**Problem to solve**
Only one stretch of the data below is wanted: the lines from the one with "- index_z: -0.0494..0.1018" through the one with "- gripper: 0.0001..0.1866", repeated exactly.

BEGIN Recorded data

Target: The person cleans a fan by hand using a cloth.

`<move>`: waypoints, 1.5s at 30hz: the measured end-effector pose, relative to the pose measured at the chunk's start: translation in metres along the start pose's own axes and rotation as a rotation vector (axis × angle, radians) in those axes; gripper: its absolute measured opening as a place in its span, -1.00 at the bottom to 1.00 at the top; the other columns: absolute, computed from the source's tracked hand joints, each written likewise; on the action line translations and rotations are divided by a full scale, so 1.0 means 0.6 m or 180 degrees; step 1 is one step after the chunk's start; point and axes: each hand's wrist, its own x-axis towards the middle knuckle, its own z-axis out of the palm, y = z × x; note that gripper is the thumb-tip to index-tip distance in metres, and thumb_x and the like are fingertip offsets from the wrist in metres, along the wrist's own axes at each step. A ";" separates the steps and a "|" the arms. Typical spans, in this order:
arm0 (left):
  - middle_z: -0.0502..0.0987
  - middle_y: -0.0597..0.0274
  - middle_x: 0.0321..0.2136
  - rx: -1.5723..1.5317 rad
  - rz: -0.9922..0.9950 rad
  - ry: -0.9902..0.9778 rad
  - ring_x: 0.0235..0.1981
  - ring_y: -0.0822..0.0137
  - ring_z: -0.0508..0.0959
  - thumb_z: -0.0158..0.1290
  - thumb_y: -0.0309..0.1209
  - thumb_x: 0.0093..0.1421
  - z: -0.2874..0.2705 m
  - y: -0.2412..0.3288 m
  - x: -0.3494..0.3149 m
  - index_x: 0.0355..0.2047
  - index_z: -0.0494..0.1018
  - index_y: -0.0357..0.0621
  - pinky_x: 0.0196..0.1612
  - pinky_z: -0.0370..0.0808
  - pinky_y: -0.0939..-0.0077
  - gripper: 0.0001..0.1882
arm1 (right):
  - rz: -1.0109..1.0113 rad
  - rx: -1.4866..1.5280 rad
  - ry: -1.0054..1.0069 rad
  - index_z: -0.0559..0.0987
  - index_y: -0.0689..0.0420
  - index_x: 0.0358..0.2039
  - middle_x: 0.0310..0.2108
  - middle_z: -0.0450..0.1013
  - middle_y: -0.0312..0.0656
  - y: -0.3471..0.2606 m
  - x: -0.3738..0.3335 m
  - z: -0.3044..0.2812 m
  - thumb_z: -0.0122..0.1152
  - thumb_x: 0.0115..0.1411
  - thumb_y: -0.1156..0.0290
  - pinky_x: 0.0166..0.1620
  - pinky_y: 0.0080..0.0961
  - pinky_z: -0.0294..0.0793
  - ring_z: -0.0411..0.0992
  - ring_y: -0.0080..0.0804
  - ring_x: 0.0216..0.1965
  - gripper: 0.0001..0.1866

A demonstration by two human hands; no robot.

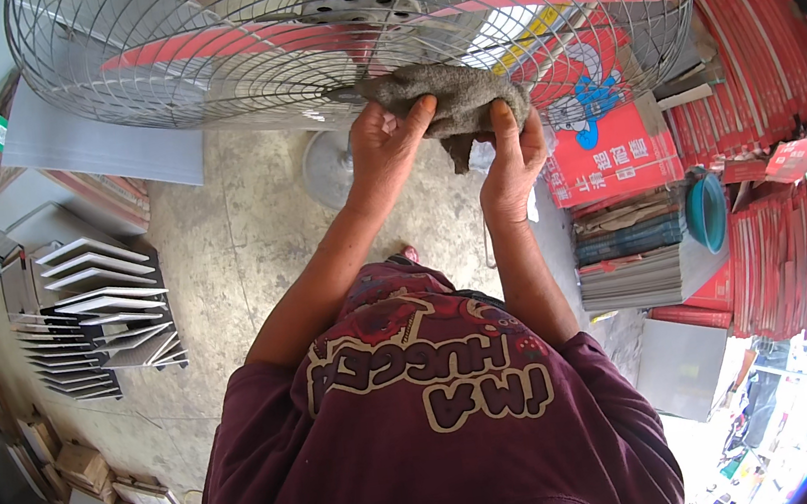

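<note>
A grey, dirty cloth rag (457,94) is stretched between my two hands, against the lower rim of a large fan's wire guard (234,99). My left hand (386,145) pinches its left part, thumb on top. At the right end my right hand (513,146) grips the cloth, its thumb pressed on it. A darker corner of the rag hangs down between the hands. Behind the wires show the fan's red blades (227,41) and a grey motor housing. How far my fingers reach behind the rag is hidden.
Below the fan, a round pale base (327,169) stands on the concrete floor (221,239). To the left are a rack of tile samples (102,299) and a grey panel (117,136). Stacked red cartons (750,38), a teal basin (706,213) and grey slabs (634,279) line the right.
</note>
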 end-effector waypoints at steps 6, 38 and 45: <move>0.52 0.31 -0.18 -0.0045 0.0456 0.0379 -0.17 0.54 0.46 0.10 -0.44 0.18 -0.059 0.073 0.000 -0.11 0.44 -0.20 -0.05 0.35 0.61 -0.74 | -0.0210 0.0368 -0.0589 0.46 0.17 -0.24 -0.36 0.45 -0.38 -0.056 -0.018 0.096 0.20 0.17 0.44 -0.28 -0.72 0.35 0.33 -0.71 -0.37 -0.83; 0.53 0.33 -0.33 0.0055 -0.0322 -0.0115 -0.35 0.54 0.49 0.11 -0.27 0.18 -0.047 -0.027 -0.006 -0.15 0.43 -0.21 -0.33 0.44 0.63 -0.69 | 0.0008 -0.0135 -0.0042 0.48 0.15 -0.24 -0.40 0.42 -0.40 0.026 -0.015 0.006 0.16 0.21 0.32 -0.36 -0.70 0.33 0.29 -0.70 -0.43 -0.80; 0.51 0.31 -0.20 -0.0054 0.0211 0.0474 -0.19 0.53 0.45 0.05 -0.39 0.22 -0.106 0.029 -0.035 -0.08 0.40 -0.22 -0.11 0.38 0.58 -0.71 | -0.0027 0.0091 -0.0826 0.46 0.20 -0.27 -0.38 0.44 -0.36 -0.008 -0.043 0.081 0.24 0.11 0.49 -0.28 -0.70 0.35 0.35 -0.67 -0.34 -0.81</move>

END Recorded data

**Solution to the exercise**
  - index_z: -0.0494..0.1018
  - index_y: -0.0357..0.0621
  - pinky_x: 0.0196..0.1612
  - pinky_z: -0.0370..0.0808
  - pinky_y: -0.0939..-0.0077
  - gripper: 0.0001..0.1882
arm1 (right):
  - rz: -1.0109..1.0113 rad
  - rx: -1.4866..1.5280 rad
  - ry: -1.0054..1.0069 rad
  - index_z: -0.0559..0.0987
  - index_y: -0.0689..0.0420
  - index_x: 0.0358..0.2039
  - middle_x: 0.0310..0.2108
  - middle_z: -0.0450..0.1013
  - middle_y: -0.0312..0.0656
  - y: -0.3471..0.2606 m
  - x: -0.3738..0.3335 m
  - z: -0.3044..0.2812 m
  - thumb_z: -0.0122..0.1152
  - thumb_x: 0.0115..0.1411
  - thumb_y: -0.1156..0.0290
  - pinky_x: 0.0166..0.1620
  - pinky_y: 0.0080..0.0961
  - pinky_z: -0.0294..0.0793
  - ring_z: -0.0411..0.0992
  - ring_y: -0.0080..0.0804
  - ring_x: 0.0216..0.1965
  - gripper: 0.0001..0.1866

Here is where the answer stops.